Loop is a block device, block devices don't have the concept of an erase block size. On real flash, to write something you first have to destroy the entire block and then write a fresh one. This video is about flash, block devices are something completely different.
KEEP HACKING THE ISP ROUTERS , YOU ARE MAKING US PROUD , KEEP CROSS COMPILING AND TTY COMMUNICATING
Why this 8KiB limit exists? 🤔
Not sure really
Been over a decade since researching this, 4KiB minimum worked on 32bit systems. mtd-utils had this same problem on 64bit systems back then. Automated tools might have been used to do some of the low level conversion for 64bit resulting in a doubling of the minimum size. Probably an oversight.
I'm a trash programmer so don't take this as truth.
@@SlinkyD Then this is very strange if this kind of filesystem should work as in real hardware (here limit 4KiB) in embedded systems, even 64bit.
@@jankomuzykant1844 I did write that 1st part kinda ambiguous and will edit. I think the problem came when mtd-utils started to be compiled for 64bit systems and they used an autotool to refactor, it just doubled the eraseblock size and nobody really checked.
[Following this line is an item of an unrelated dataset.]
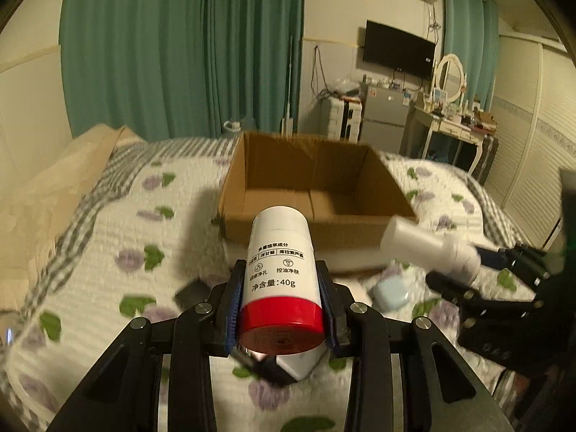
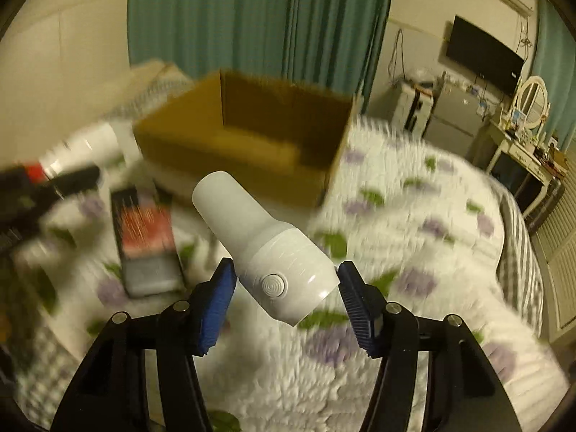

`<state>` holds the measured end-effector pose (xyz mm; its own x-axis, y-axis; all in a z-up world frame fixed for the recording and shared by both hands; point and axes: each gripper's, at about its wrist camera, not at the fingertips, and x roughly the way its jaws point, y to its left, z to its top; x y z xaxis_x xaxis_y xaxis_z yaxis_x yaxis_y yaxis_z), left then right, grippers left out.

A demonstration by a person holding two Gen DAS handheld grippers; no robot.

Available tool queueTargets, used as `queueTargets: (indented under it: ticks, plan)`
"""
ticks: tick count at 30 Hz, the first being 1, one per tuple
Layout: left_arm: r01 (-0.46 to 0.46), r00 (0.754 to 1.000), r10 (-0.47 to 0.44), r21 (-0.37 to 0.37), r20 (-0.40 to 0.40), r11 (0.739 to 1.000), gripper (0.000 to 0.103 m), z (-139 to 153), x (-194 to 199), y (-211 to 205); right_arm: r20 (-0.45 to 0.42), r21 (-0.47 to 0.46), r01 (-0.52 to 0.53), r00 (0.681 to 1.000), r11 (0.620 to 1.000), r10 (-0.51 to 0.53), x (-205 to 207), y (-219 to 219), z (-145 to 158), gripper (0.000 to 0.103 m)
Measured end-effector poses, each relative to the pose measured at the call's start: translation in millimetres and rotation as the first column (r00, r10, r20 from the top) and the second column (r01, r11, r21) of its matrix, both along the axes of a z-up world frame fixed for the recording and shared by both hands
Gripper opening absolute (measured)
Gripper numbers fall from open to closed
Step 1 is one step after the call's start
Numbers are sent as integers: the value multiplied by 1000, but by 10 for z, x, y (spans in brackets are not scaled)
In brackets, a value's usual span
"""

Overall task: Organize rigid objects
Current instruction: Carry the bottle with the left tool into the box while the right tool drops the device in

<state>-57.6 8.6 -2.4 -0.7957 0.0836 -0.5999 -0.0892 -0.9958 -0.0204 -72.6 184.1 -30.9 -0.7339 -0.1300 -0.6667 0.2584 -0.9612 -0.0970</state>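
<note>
My left gripper [image 1: 282, 300] is shut on a white stick tube with a red cap [image 1: 279, 280], held above the bed and pointing at the open cardboard box [image 1: 313, 194]. My right gripper [image 2: 287, 289] is shut on a white handheld device with a round button [image 2: 264, 248], held above the quilt short of the box [image 2: 248, 144]. The device [image 1: 428, 248] and right gripper [image 1: 478, 277] also show at the right of the left wrist view. The tube [image 2: 86, 149] shows blurred at the left of the right wrist view.
On the floral quilt [image 1: 108, 244] lie a light blue case [image 1: 390, 293], a small dark object [image 1: 192, 293], a white object under the tube [image 1: 298, 363] and a flat black-and-red box [image 2: 147, 237]. A dressing table [image 1: 453, 126] and fridge [image 1: 385, 118] stand beyond the bed.
</note>
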Motion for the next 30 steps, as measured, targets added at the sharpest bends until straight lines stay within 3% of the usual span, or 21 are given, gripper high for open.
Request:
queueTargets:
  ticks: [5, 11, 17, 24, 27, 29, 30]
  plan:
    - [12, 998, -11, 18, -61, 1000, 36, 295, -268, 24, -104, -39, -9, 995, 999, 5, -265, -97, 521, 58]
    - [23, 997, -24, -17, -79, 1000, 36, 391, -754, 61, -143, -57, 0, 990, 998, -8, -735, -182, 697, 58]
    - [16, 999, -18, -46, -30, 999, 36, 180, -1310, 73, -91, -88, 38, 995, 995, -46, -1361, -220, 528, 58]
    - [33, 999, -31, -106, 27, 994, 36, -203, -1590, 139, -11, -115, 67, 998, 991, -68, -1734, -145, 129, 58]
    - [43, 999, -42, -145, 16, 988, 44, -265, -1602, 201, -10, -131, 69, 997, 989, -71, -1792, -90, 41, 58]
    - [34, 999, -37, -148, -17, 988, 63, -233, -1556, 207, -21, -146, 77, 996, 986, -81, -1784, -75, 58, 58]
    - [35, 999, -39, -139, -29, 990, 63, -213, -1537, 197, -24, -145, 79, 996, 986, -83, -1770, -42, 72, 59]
Like I said, its been a decade since I had a similar problem and did the research. The only reason I came to that conclusion is because the two systems I was using at the time was a 32bit & 64bit system. The 64bit system had the problem, 32bit system was good. So I put it all in the corner of my brain until this vid.
I still got the 32bit system and I think I got the flash drive I was working on. I'll try to find out what is what if I ever get the time.